Die Hiobsbotschaften für Deutsche Post-Chef Frank Appel reißen nicht ab.

Das Geschäftsjahr schließt der Konzern mit dem ersten Verlust seit acht Jahren ab, das inneramerikanische Expressgeschäft gibt der Konzern auf, mit seinem Vorstoß, die Auslieferungspflicht für Briefe müsse von sechs auf fünf Tage gesenkt werden, erntete Appel Kritik - und nun auch noch das: Der Post-Mindestlohn in Höhe von acht bis 9,80 Euro pro Stunde für die gesamte Branche ist rechtswidrig. Das entschied das Oberverwaltungsgericht Berlin-Brandenburg. Begründung: Das Bundesarbeitsministerium dürfe den Mindestlohn nur auf tariflich nicht gebundene Arbeitnehmer und Arbeitgeber ausdehnen. Außerdem beanstandete das Gericht, dass durch die Verordnung Tarifvereinbarungen außer Kraft gesetzt würden.
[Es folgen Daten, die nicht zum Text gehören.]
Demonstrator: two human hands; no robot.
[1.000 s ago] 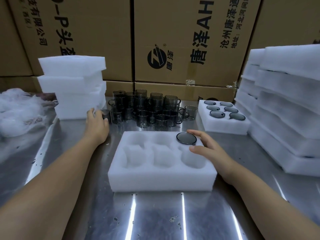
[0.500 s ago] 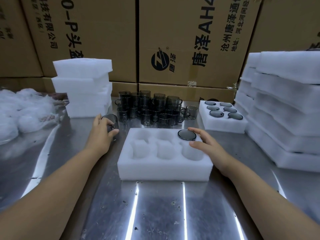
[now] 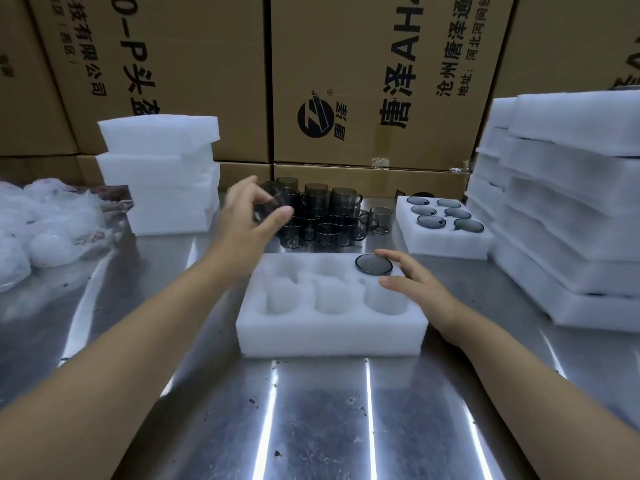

Es gab damit dem Bundesverband Kurier-Express-Post-Dienste (BdKEP) recht.

Für Konzernchef Appel mag die Nachricht eine schlechte sein, für alle anderen ist sie eine gute. Der Grund: Der Mindestlohn ist im Grunde ein Bestandsschutz für den alten Staatskonzern. Zwar ist der Briefmarkt liberalisiert, doch der hohe Mindestlohn hält potenzielle Wettbewerber davon ab, in den Briefmarkt einzusteigen. So waren einige Gesellschaften des Zustellers PIN wegen des Mindestlohns in die Insolvenz gegangen, nachdem der Axel Springer Verlag gleich nach Schaffung des Mindestlohns durch den Bundestag den Geldhahn zugedreht hatte. Andere Wettbewerber wie Hermes und TNT haben sich erst gar nicht erst richtig getraut, in Konkurrenz zur Post zu treten.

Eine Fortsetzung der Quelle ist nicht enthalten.